Consider the entries given below. Count the lines that include "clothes" and give only the count.

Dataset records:
==============================

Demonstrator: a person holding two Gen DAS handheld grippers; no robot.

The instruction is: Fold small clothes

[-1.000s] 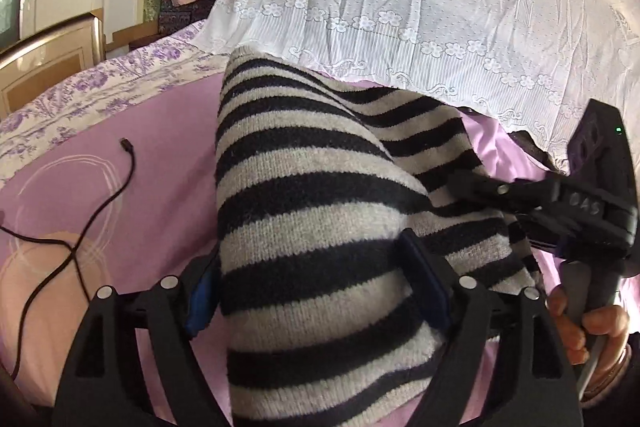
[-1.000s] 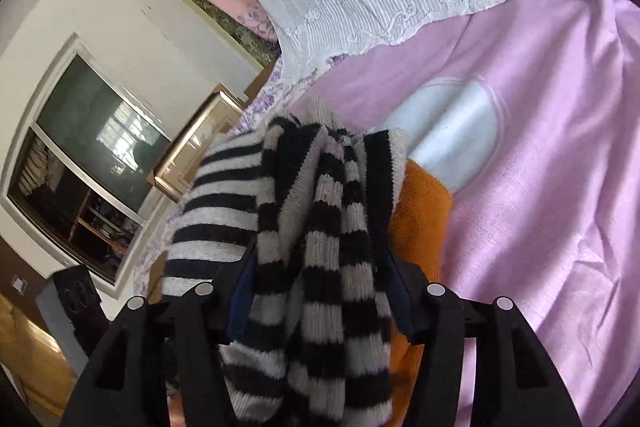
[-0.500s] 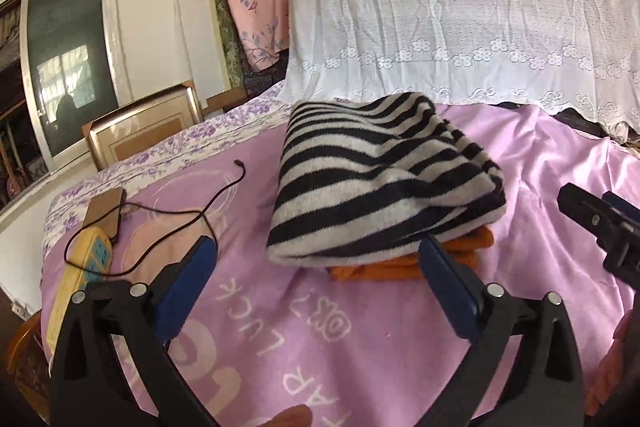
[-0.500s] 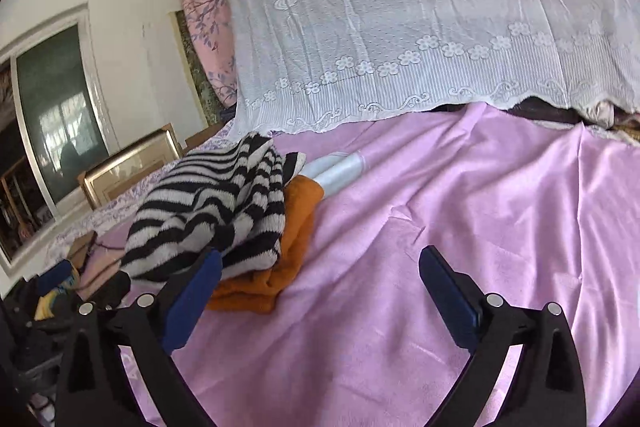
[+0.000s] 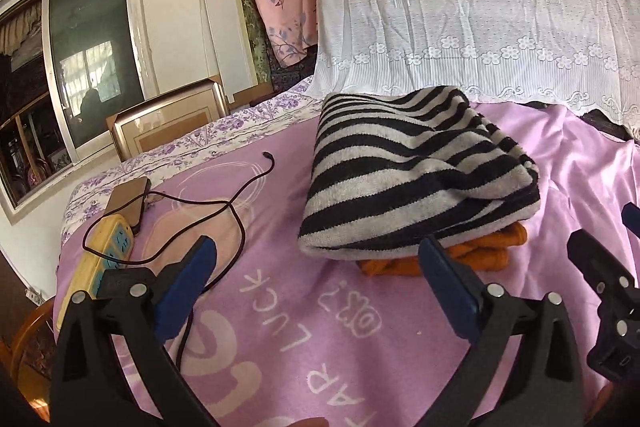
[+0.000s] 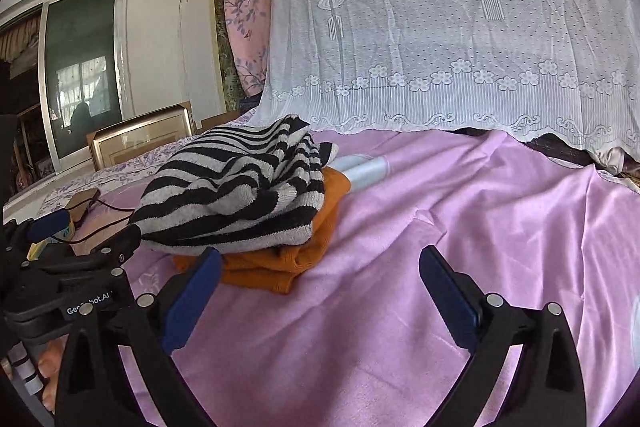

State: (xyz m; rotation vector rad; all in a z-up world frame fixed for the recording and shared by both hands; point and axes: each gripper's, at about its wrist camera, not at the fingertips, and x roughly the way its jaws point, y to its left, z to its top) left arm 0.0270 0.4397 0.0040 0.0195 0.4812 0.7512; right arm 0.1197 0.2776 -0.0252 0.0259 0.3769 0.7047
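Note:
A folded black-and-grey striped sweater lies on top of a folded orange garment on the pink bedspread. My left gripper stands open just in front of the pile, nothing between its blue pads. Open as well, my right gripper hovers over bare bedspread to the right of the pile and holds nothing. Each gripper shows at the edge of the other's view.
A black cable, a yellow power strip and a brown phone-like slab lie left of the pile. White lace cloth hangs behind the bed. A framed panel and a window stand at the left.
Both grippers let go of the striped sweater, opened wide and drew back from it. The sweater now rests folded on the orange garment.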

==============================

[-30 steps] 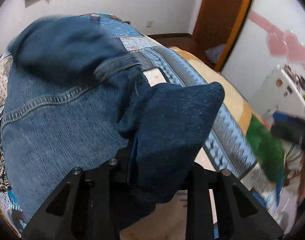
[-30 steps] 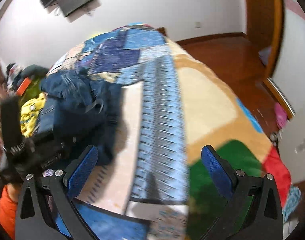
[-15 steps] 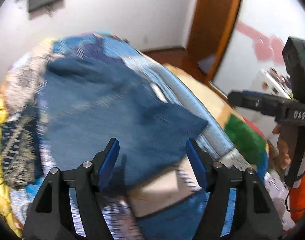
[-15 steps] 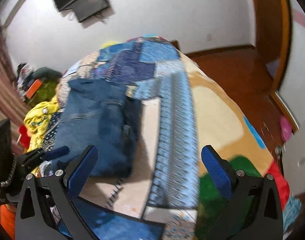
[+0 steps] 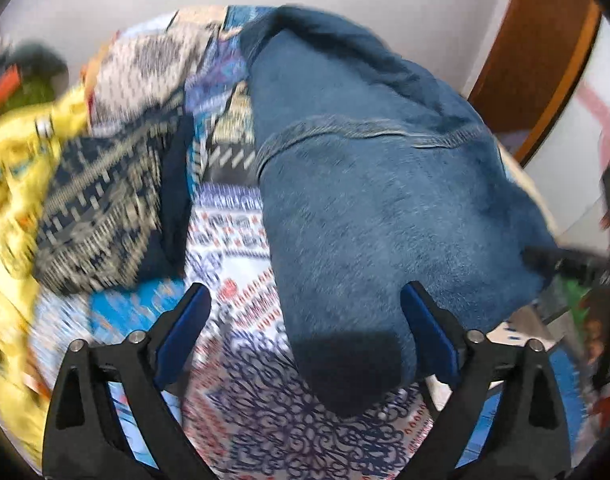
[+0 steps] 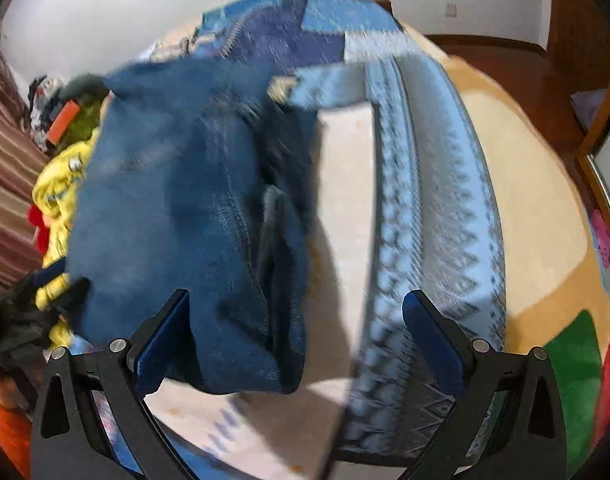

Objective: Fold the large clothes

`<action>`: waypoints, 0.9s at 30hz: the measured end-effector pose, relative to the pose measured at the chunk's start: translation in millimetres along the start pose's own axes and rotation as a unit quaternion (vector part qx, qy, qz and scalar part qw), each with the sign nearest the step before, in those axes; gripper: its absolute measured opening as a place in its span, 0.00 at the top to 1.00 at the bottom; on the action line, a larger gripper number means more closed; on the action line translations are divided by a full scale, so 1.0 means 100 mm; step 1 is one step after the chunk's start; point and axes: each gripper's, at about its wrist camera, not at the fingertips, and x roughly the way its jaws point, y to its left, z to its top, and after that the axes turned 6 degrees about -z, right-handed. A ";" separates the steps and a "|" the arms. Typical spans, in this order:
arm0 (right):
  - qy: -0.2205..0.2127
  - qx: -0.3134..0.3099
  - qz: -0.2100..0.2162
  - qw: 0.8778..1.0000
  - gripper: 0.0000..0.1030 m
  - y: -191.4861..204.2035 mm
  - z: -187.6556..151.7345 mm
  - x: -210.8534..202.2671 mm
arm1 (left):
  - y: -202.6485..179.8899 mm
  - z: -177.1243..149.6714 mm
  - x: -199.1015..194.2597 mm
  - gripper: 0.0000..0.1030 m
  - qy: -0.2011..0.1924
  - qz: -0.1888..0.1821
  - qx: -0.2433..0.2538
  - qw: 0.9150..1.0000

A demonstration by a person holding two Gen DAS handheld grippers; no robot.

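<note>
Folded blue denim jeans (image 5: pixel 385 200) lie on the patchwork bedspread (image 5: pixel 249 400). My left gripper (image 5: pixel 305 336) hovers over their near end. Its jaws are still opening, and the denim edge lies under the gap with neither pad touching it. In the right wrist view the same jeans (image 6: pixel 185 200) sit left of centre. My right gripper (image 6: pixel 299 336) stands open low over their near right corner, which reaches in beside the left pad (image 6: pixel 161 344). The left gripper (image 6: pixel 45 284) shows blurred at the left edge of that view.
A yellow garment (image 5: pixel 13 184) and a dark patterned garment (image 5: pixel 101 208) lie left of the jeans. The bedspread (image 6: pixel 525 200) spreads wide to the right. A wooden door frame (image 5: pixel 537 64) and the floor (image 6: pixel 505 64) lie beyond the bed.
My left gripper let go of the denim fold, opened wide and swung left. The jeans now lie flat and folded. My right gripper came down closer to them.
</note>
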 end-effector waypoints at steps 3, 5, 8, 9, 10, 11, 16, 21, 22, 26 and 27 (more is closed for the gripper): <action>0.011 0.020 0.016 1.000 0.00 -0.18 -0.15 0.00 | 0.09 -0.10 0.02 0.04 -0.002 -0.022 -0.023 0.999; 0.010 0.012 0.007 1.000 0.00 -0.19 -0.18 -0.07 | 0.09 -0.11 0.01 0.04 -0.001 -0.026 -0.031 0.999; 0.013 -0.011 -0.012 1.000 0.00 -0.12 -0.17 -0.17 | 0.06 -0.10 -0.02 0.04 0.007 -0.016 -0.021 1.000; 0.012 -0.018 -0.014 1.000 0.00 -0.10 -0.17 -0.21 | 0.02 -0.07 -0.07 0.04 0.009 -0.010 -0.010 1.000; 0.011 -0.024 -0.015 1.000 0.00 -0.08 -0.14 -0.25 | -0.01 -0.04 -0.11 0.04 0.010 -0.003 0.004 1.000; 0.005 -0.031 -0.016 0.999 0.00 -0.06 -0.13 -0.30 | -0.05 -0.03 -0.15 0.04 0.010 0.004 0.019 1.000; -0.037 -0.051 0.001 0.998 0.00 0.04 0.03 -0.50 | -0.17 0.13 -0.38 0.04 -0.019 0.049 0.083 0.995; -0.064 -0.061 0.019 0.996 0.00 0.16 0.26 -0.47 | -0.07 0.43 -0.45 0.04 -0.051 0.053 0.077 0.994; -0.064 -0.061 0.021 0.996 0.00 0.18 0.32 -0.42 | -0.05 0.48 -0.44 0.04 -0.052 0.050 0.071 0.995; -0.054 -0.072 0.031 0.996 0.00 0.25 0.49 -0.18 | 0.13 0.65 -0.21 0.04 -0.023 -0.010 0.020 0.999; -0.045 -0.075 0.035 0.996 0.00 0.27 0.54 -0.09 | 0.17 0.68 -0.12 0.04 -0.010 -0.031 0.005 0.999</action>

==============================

Exercise solution: 2